### [About this task]
An exact copy of each line below is needed, with no images in it.

### [Dataset extract]
******

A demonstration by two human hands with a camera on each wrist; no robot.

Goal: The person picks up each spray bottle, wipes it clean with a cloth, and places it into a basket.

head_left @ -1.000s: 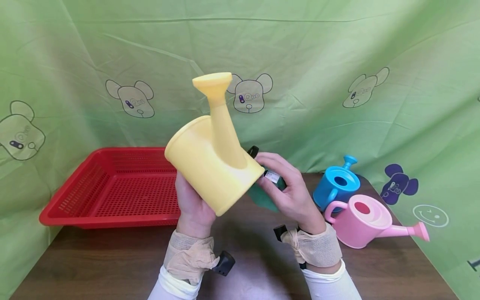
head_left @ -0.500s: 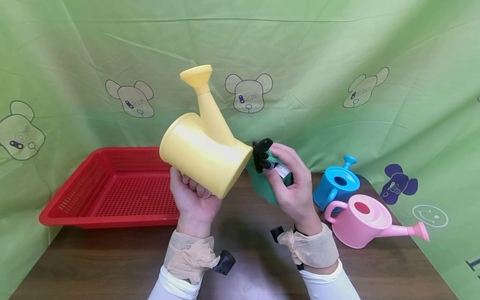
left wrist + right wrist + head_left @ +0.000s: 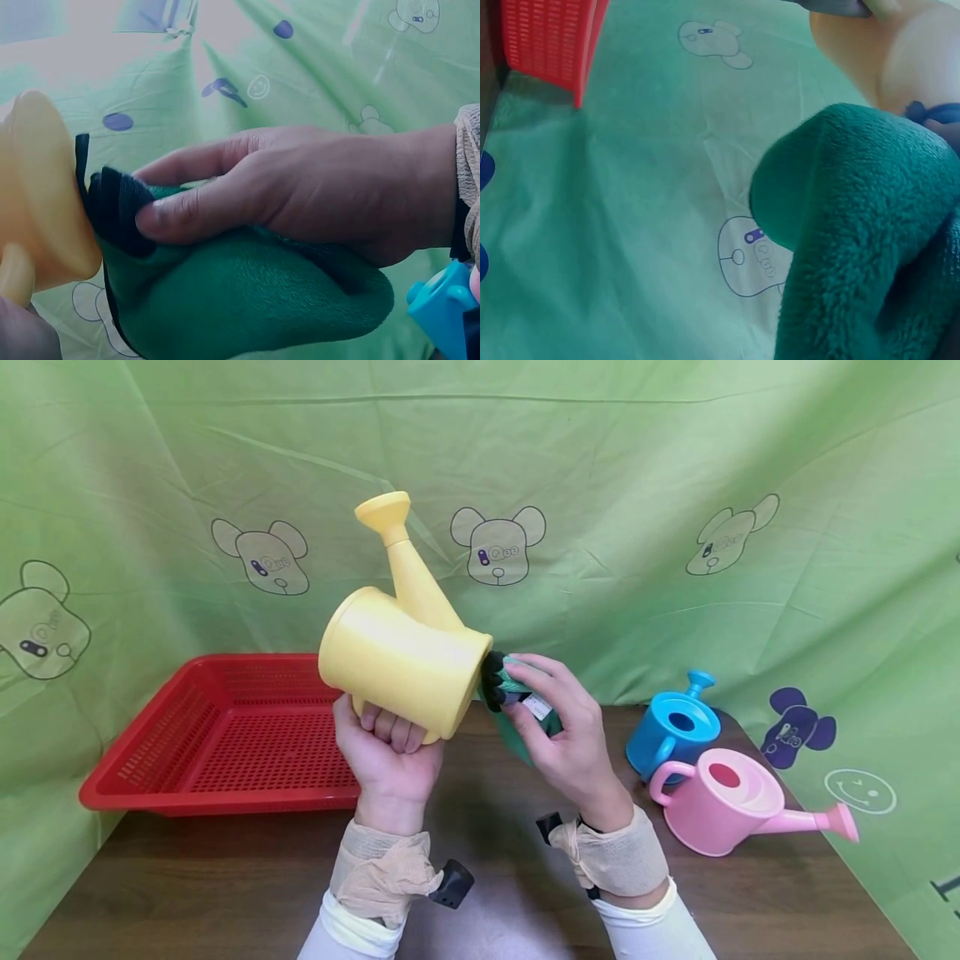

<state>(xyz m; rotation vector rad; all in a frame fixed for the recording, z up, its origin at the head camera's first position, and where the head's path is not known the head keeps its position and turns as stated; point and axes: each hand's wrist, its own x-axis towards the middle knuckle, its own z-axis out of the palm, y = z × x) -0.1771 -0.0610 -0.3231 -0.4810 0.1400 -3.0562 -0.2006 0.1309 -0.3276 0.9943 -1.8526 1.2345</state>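
The right hand point(image 3: 566, 727), pinching a green cloth point(image 3: 247, 300), has shifted leftward to the base point(image 3: 64, 187) of the raised, tilted yellow watering can point(image 3: 397, 660); cloth and can now appear to meet, though contact is partly hidden. The left hand point(image 3: 386, 756) grips the handle point(image 3: 357, 702).

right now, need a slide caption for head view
Left hand grips a tilted yellow watering can; right hand holds green cloth at its base.

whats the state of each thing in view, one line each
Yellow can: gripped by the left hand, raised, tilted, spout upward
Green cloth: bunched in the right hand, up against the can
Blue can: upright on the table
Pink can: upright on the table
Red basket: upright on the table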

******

### [Exercise response]
A demonstration by two human hands with a camera on each wrist; no robot.

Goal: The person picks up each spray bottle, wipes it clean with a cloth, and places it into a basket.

head_left @ -1.000s: 
head_left @ -0.500s: 
left wrist + right wrist + head_left @ +0.000s: 

<state>(xyz m; rotation vector rad; all in a frame fixed for the recording, z up, its origin at the head camera's first position, and where the head's path is not known the head keeps its position and turns as stated; point and axes: each hand's wrist, its own x-axis towards the middle knuckle, its own z-axis out of the palm, y = z × x) -0.1771 -0.0610 -0.3231 -0.4810 0.1400 -3.0562 -0.2006 0.1309 -0.3276 0.9943 -1.8526 1.2345</state>
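The right hand point(image 3: 566, 727), pinching a green cloth point(image 3: 247, 300), has shifted leftward to the base point(image 3: 64, 187) of the raised, tilted yellow watering can point(image 3: 397, 660); cloth and can now appear to meet, though contact is partly hidden. The left hand point(image 3: 386, 756) grips the handle point(image 3: 357, 702).

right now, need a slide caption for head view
Left hand grips a tilted yellow watering can; right hand holds green cloth at its base.

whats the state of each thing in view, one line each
Yellow can: gripped by the left hand, raised, tilted, spout upward
Green cloth: bunched in the right hand, up against the can
Blue can: upright on the table
Pink can: upright on the table
Red basket: upright on the table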

No further output is expected here.